Informally, StronglySee is the function used to determine if there is a path connecting two events in the hash graph so that it includes events from the vast majority of participants. It begs the question, “Which set of participants is the overwhelming majority of the participants?”. Therefore, we extend the StronglySee method with the PeerSet parameter.

Round

The number of rounds for an activity depends on the maximum number of parents participating in that activity. And add ONE if and only if that activity can strongly see the largest number of witnesses (maximum parents) in that round. Thus, in the call to StronglySee, we pass the set of peers corresponding to the maximum parent peer and count the supermajority based on the maximum parent peer set.

Witness

An activity is a Witness, if and only if it is the first activity of that creator in its turn and its creator belongs to a companion in that turn.

Fame

Dynamic membership allows for different sets of peers to be involved in determining the Fame of a single witness. Although KDAG’s implementation of the Hashgraph algorithm is slightly different, this is a change introduced in the algorithm by dynamic membership, as described in the original Hashgraph white paper.

for each event x in order from earlier rounds to later

x . famous ← UNDECIDED

for each event y in order from earlier rounds to later

if x . witness and y . witness and y . round>x . round

d ← y . round — x . round

s ← the set of witness events in round y . round -1 that y can strongly see

** [based on y.round-1 peer-set]

v ← majority vote in s ( is TRUE for a tie )

t ← number of events in s with a vote of v

if d = 1 // first round of the election

y . vote ← can y see x ?

else

** [n ← number of peers in y.round peer-set]
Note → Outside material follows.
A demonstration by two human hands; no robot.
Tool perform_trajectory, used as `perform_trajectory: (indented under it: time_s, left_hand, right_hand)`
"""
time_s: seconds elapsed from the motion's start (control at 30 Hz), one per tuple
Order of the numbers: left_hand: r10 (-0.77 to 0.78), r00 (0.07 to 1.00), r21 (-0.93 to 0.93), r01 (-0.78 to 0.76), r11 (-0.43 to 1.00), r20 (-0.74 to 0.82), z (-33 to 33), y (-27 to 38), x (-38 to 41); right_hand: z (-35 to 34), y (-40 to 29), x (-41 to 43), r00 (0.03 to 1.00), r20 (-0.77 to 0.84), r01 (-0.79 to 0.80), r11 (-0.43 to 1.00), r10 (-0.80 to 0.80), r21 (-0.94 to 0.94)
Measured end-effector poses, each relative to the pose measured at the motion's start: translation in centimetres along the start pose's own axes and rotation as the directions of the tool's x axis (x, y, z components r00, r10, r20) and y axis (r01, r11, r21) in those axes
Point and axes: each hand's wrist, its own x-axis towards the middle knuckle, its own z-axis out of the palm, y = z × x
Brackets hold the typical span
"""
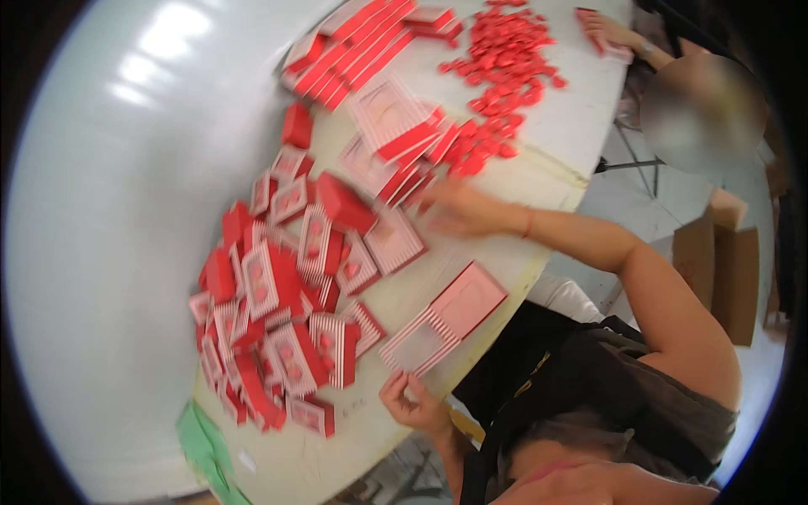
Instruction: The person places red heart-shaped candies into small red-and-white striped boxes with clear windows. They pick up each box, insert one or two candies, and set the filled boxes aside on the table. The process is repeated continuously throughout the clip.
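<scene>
An open cardboard box (468, 299) with a pink inside lies near the table's front edge, its striped, windowed lid (420, 346) folded out flat. My left hand (413, 403) is at the lid's outer corner, thumb and forefinger pinched at its edge. Farther up the table, my right hand (464, 208) is blurred, beside a stack of striped boxes (388, 117) and just below the small red pieces (483, 142). Whether it holds anything is unclear. A flat pink box (392, 238) with a striped edge lies to the left of my right hand.
A heap of red windowed boxes (278, 303) covers the table's far side. More red boxes (356, 50) are stacked at the top, beside a pile of red pieces (505, 50). Green material (205, 439) hangs at a corner. Another person's hand (606, 31) is at top right. A carton (713, 278) stands beyond.
</scene>
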Motion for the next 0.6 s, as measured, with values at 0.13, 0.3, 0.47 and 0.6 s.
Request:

if d mod c > 0 // this is a normal round

if t > 2* n /3 // if supermajority, then decide

x . famous ← v

y . vote ← v

break out of the y loop

else // else, just vote

y . vote ← v

else // this is a coin round

if t > 2* n /3 // if supermajority, then vote

y . vote ← v

else // else flip a coin

y . vote ← middle bit of y . signature

R+6

After committing InternalTransaction, when should we start calculating the new peer set to ensure that all the correct nodes will perform the same operation? The answer is R + 6, where R is the receiving round that contains the InternalTransaction event.

We only need to determine the lower bound, since the goal is obviously to change peer-set as soon as possible.

The solution(https://www.swirlds.com/downloads/SWIRLDS-TR-2016-01.pdf

Essentially contained in Lemmas 5.15 and 5.17 of the original hash table white paper.

Citation 5.15. if the hash diagram A and B are consistent and A decides the Byzantine agreement election by outcome v in round r and B does not decide before r, then B will decide v at or before r + 2.

Citation 5.17. for any number of rounds r, for any hash graph with at least one event in round r + 3, at least one witness in round r will be determined to be famous by the consensus algorithm, and that determination will be made by each witness in rounds r + 3 or earlier

When a hash table determines that RoundReceived = R, it will determine the vast majority of Round R witnesses, who, according to citation 5.17, must be determined by round R + 3 or earlier. So, any other consistent hash table would be determined by the round R + 5 or earlier according to citation 5.15. A new reciprocal set can be safely set for the round R + 6.